June 18, 2023
CVPR-DL-UIA

Deep learning video classification of lung ultrasound features associated with pneumonia

Daniel E Shea, Sourabh Kulhare, Rachel Millin, Zohreh Laverriere, Courosh Mehanian, Charles B Delahunt, Dipayan Banik, Xinliang Zheng, Meihua Zhu, Ye Ji, Travis Ostbye, Martha-Marie S Mehanian, Atinuke Uwajeh, Adeseye M Akinsete, Fen Wang and Matthew P Horning

Ultrasound (US) imaging holds promise as a low-cost versatile, non-invasive point-of-care diagnostic modality in low-and middle-income countries (LMICs).
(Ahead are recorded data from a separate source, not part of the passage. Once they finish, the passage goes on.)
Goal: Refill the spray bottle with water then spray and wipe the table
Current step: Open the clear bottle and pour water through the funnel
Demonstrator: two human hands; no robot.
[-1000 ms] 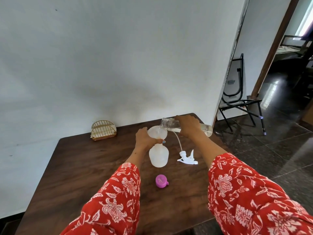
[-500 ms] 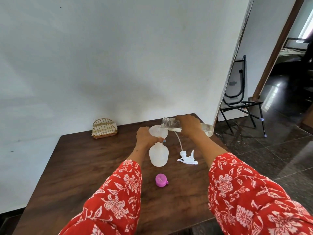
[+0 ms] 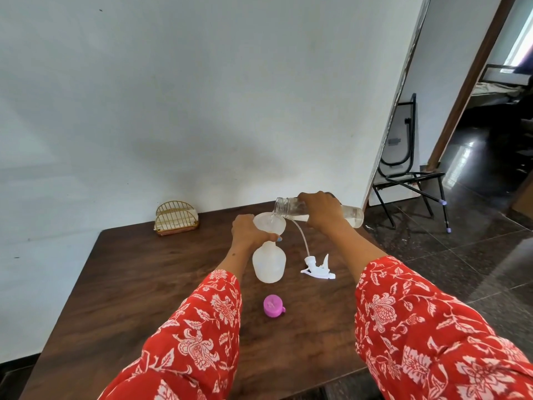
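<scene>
My right hand [image 3: 320, 210] gripped the clear water bottle [image 3: 350, 215], tipped on its side, mouth over the funnel [image 3: 269, 222]. My left hand [image 3: 249, 230] was closed around that funnel's stem atop the upright spray bottle [image 3: 269, 265] on the tabletop [image 3: 138, 284]. Right of the spray bottle lay the trigger head [image 3: 317, 271]; nearer me, a purple cap [image 3: 272, 306].

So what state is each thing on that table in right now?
Spray bottle: upright, head off, funnel in its neck.
Clear bottle: uncapped, tipped sideways, water pouring into the funnel.
Spray head: detached, lying on the table.
Pink cap: off, lying alone.
Left hand: gripping the funnel at the bottle's neck.
Right hand: gripping the clear bottle.
</scene>
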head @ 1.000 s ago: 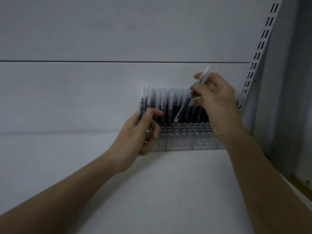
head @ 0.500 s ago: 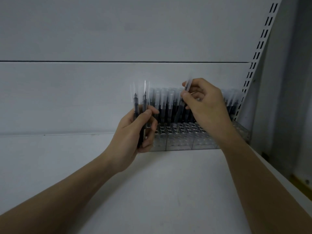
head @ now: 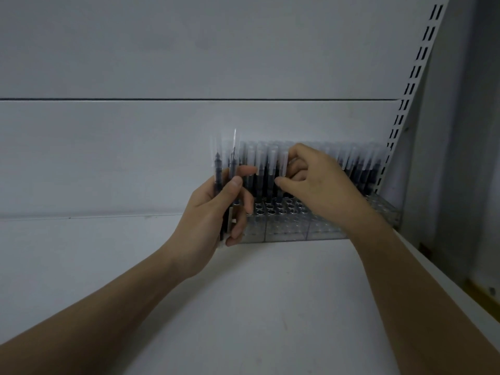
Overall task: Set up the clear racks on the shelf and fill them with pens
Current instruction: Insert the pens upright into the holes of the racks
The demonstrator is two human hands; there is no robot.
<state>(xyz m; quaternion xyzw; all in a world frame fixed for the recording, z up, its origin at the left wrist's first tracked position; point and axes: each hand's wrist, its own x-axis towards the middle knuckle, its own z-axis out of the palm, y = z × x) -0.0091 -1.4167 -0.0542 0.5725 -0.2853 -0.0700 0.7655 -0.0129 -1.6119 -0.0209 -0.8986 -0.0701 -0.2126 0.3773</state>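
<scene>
Looks like we're mid-fill here: the clear racks (head: 284, 228) are already standing on the white shelf (head: 243, 307), pushed back against the rear panel, so the setup part seems done and it's all pen loading now.

The right hand (head: 319, 188) is up at the front row of standing pens (head: 270, 171), thumb and fingers curled in around one of them, I'd guess seating a pen in its hole. The fingertips are tucked behind the caps though, so I can't say for sure it's actually pinching that pen and not just nudging it.

The left hand (head: 219, 212) is wrapped around a small bundle of spare pens (head: 224, 171), held upright just left of the racks, clear caps up.

Rack contents: the back rows are packed with dark-barrelled pens with frosted caps, all the way across to the slotted upright (head: 405, 98) on the right. The front few rows of holes still look empty, at least on the left and middle racks.

Next move, I reckon: the right hand lets go, takes one pen off the left-hand bundle, lines it up over the next open hole and drops it in straight without knocking its neighbours.
</scene>
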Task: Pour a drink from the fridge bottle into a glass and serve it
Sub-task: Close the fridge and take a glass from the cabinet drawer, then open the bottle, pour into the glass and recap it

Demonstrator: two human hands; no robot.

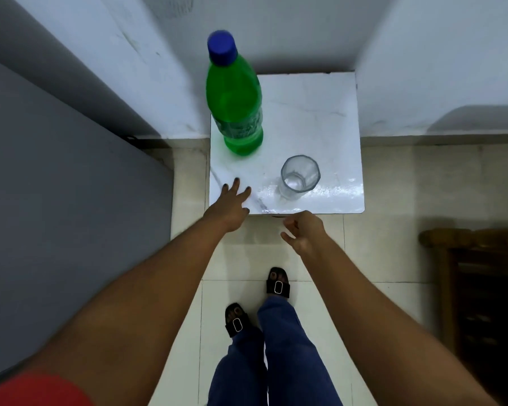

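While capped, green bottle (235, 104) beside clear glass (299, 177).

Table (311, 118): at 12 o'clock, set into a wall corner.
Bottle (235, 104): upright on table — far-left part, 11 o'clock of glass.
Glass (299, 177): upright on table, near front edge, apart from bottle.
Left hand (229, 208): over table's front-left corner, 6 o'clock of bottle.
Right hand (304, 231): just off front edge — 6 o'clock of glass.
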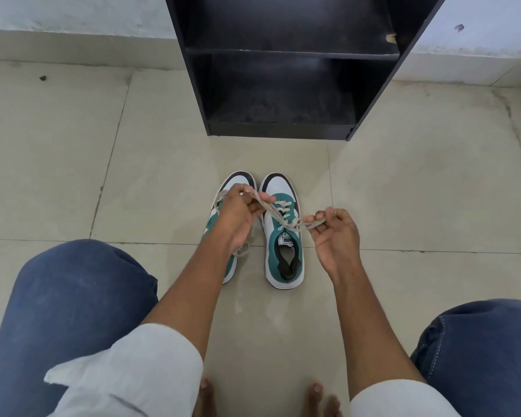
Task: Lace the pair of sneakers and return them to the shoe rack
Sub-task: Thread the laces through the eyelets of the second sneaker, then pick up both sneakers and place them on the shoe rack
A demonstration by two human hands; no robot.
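Left hand (238, 212) and right hand (334, 228) each pinched an end of the limp lace (278, 216), best gripped near its tips, above the right sneaker (283, 236).

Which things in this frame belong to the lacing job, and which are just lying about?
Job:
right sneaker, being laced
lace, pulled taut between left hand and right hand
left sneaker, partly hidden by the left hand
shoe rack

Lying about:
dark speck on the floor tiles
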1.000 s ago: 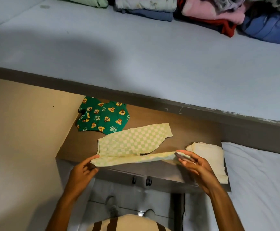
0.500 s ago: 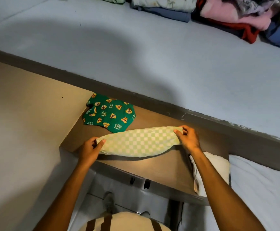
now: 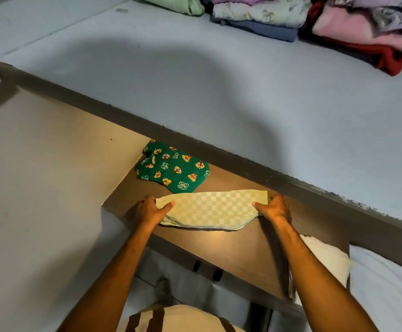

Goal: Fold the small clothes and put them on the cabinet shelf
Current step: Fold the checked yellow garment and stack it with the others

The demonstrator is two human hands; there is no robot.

Still, lung US can be challenging to interpret because air bronchograms are anechoic and the US images mostly contain artifacts rather than lung anatomy. To help overcome these barriers, advances in computer vision and machine learning (ML) provide tools to automatically recognize abnormal US lung features, offering valuable information to healthcare workers for point-of-care diagnosis. This paper describes deep learning algorithms that target three key US features associated with lung pathology: pleural effusion, lung consolidation, and B-lines. The algorithms were developed and validated using a large and varied dataset of 22,400 US lung scans (videos) from 762 patients of all ages (newborn to adult) in Nigeria and China. The architectures include effective methods for leveraging frame-level and video-level annotations, are light enough to deploy on mobile or embedded devices and have high accuracy (e.g., AUCs ≈0.9). Coupled with portable US devices, we demonstrate that they can provide expert-level clinical assistance for diagnosis of pneumonia, which is the leading cause of both childhood mortality and adult hospitalization in LMICs. We also discuss some of the challenges associated with determining ground truth for pneumonia, which impact the question of how to leverage ML models for lung US to support clinical diagnosis of pneumonia.